*** Opening of Provided records ***

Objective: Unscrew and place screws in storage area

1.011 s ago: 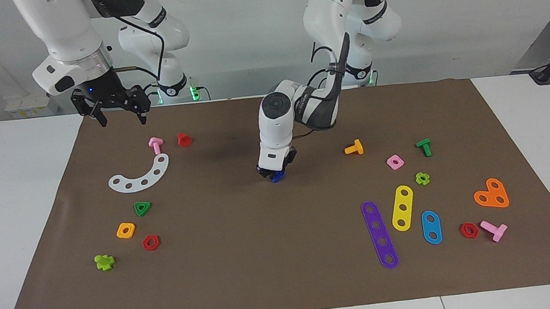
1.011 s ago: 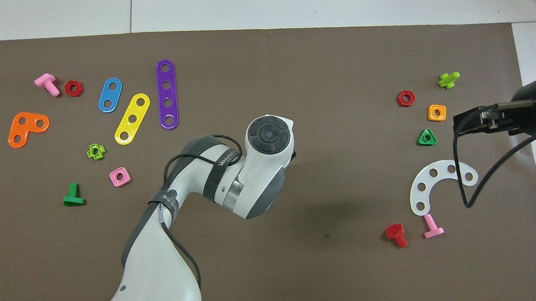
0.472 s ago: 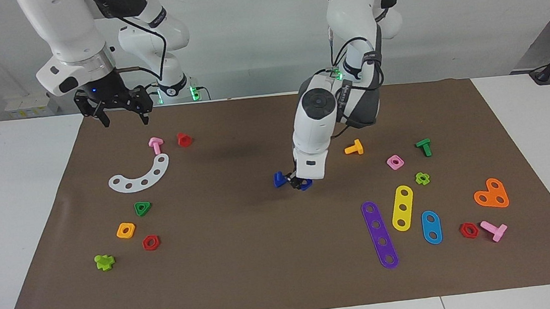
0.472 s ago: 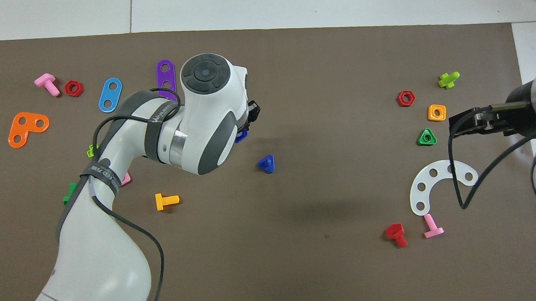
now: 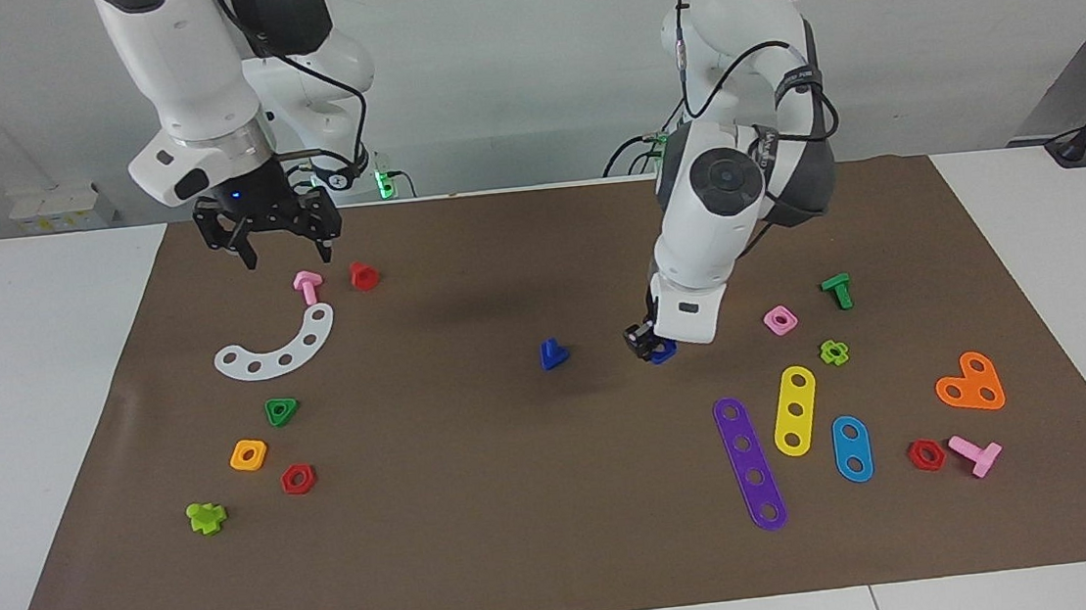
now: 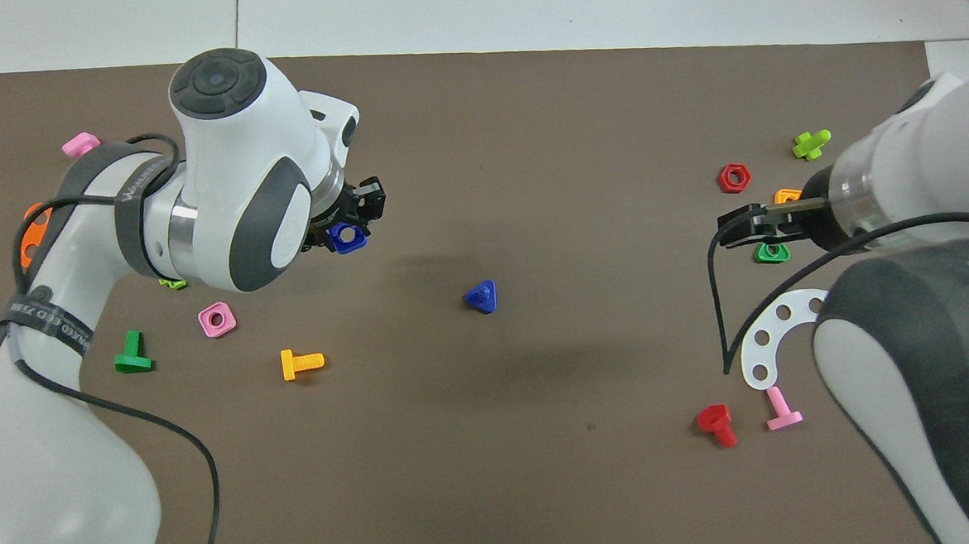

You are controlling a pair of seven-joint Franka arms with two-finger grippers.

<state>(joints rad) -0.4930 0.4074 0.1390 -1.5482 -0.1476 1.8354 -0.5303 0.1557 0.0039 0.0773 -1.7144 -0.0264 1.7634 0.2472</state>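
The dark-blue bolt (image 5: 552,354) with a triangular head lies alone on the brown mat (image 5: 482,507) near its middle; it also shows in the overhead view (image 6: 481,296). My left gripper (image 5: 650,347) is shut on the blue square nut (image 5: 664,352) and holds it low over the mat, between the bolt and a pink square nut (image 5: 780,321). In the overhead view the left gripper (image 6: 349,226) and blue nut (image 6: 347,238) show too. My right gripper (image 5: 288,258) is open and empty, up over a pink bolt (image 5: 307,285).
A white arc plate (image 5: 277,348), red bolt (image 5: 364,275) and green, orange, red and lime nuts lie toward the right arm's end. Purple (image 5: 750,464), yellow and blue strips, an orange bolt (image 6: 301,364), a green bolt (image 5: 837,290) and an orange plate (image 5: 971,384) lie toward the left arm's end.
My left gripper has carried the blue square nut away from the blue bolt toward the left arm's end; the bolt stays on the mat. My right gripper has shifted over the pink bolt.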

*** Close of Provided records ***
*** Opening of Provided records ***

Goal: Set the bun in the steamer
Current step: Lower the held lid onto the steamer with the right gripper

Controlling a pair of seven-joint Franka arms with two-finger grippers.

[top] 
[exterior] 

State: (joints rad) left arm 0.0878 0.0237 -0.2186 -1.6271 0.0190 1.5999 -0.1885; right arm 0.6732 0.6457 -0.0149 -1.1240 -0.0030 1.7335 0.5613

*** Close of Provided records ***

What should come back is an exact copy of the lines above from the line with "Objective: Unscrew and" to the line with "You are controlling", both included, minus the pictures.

Objective: Unscrew and place screws in storage area

1.011 s ago: 
1.011 s ago: 
0.472 s ago: 
0.472 s ago: 
now: 
now: 

You are controlling a pair of seven-joint Franka arms with two-finger grippers.

For this exercise, nothing further remains.